TRY IT
Each line of the material must reappear unchanged in the answer.

+ + + + +

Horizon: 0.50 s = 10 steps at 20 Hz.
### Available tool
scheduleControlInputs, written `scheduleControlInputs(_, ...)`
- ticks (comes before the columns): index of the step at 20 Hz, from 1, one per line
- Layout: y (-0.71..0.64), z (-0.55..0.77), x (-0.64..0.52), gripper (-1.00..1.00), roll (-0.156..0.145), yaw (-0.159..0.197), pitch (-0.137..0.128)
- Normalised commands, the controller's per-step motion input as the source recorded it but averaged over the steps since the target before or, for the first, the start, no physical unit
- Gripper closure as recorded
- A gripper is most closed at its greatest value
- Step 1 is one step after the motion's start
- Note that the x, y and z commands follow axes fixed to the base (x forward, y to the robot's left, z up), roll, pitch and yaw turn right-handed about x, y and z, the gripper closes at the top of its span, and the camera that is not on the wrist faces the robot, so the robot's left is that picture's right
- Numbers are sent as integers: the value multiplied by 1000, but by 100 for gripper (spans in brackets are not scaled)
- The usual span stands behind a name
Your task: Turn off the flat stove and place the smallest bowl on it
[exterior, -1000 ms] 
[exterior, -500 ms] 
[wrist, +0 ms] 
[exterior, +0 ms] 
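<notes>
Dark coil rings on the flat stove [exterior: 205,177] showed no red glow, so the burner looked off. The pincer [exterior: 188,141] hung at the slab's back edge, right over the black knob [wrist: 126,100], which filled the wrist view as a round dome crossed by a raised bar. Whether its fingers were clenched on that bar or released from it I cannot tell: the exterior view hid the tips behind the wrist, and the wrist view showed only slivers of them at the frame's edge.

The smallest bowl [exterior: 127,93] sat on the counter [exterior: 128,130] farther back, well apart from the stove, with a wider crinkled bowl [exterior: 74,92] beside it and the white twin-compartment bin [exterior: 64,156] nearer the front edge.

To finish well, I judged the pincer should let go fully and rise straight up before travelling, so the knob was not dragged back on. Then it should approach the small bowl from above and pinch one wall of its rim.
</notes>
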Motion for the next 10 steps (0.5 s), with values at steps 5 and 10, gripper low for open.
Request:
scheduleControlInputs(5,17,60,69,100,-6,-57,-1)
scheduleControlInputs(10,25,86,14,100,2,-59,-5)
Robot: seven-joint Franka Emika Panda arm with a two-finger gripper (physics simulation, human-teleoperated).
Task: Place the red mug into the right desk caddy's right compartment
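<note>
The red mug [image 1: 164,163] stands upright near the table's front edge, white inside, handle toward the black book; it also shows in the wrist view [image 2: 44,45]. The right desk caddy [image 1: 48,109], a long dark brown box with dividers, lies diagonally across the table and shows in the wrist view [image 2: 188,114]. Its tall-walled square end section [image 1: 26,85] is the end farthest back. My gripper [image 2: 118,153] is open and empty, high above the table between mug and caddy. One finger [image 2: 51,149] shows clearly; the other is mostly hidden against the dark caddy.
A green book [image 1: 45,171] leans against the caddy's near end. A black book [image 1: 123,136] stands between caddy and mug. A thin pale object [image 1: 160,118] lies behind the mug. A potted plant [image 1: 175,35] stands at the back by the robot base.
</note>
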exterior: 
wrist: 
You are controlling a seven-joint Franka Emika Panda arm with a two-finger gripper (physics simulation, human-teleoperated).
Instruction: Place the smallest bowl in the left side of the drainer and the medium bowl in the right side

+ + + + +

ANSWER SECTION
Horizon: 0.50 s = 10 steps at 20 Hz.
### Available tool
scheduleControlInputs, written `scheduleControlInputs(_, ...)`
- ticks (comes before the columns): index of the step at 20 Hz, from 1, one per line
- Layout: y (-0.71..0.64), z (-0.55..0.77), x (-0.64..0.52), gripper (-1.00..1.00), roll (-0.156..0.145), yaw (-0.159..0.197), pitch (-0.137..0.128)
- Normalised commands, the controller's per-step motion input as the source recorded it but averaged over the steps since the target before or, for the first, the start, no physical unit
- Gripper closure as recorded
- A gripper is most closed at its greatest value
- Step 1 is one step after the motion's start
- Note that the x, y and z commands follow axes fixed to the base (x forward, y to the robot's left, z up), roll, pitch and yaw turn right-handed about x, y and z, the gripper closes at the top of its span, and the camera that is not on the wrist faces the robot, so the robot's left is that picture's right
- Numbers are sent as integers: the value multiplied by 1000, but by 100 for gripper (spans in brackets are not scaled)
- The usual span stands behind a name
Your task: Turn off the flat stove and place the smallest bowl on it
[exterior, -1000 ms] 
[exterior, -500 ms] 
[wrist, +0 ms] 
[exterior, +0 ms] 
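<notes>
Dark coil rings on the flat stove [exterior: 205,177] showed no red glow, so the burner looked off. The pincer [exterior: 188,141] hung at the slab's back edge, right over the black knob [wrist: 126,100], which filled the wrist view as a round dome crossed by a raised bar. Whether its fingers were clenched on that bar or released from it I cannot tell: the exterior view hid the tips behind the wrist, and the wrist view showed only slivers of them at the frame's edge.

The smallest bowl [exterior: 127,93] sat on the counter [exterior: 128,130] farther back, well apart from the stove, with a wider crinkled bowl [exterior: 74,92] beside it and the white twin-compartment bin [exterior: 64,156] nearer the front edge.

To finish well, I judged the pincer should let go fully and rise straight up before travelling, so the knob was not dragged back on. Then it should approach the small bowl from above and pinch one wall of its rim.
</notes>
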Motion for the next 10 steps (0.5 s), with values at steps 5 and 10, gripper low for open.
Request:
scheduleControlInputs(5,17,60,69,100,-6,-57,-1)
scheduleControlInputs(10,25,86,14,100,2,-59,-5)
Robot: seven-joint Franka Emika Panda arm with a two-finger gripper (physics simulation, human-teleoperated).
Task: Place the red mug into the right desk caddy's right compartment
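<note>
The red mug [image 1: 164,163] stands upright near the table's front edge, white inside, handle toward the black book; it also shows in the wrist view [image 2: 44,45]. The right desk caddy [image 1: 48,109], a long dark brown box with dividers, lies diagonally across the table and shows in the wrist view [image 2: 188,114]. Its tall-walled square end section [image 1: 26,85] is the end farthest back. My gripper [image 2: 118,153] is open and empty, high above the table between mug and caddy. One finger [image 2: 51,149] shows clearly; the other is mostly hidden against the dark caddy.
A green book [image 1: 45,171] leans against the caddy's near end. A black book [image 1: 123,136] stands between caddy and mug. A thin pale object [image 1: 160,118] lies behind the mug. A potted plant [image 1: 175,35] stands at the back by the robot base.
</note>
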exterior: 
wrist: 
You are controlling a seven-joint Franka Emika Panda arm with a two-finger gripper (physics simulation, human-teleoperated).
Instruction: Place the smallest bowl in the left side of the drainer and the medium bowl in the right side

There is nothing more to the output.